The idea of authoring S2000M 2.1 messages as XML was presented with a proof of concept where I implemented a tiny authoring environment in oXygen XML Editor. A generated DTD, Schematron rules, and some CSS was enough.

But this was a bit like taking an 18-wheeler for shopping groceries a quiet Thursday night. It works, but it's unnecessarily complicated and there is really no need. There are very few free text fields, and most of the data is either from predefined controlled lists or retrievable from engineering databases.

Context

The messages do not happen in a vacuum but rather as part of other engineering tasks. The product itself is commonly handled as a hierarchical tree known as a build of materials or BOM. In that tree, the root is the product, and the nodes are the parts and kits (groups of parts) that together form the product. So when you, say, add a part, the part is a node in that tree, and the various properties of that part — part number, quantity, etc — are attached to the node as attributes[19], metadata about the part.

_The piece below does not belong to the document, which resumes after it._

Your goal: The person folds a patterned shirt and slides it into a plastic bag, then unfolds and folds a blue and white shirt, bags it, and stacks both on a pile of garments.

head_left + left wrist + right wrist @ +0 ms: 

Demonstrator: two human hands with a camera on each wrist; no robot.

The node has an address, a location in the product. In the aerospace industry, there are standardised approaches for those locations. The ATA 2200 specification, for example, places the various physical components of an aeroplane in numbered chapters where the numbers exactly match specific components. For example, 71 is power plant and 72 is engine. The chapters are then divided into sections and the sections into subjects, and addressing an assembly task might look like the example in Figure 3

Figure 3: ATA Number for a Task

S1000D has a similar approach, as parts of that specification was derived from ATA. It, like S2000M, uses SNS (Standard Numbering System) to identify a component's system, subsystem, sub-subsystem, down to an assembly or unit.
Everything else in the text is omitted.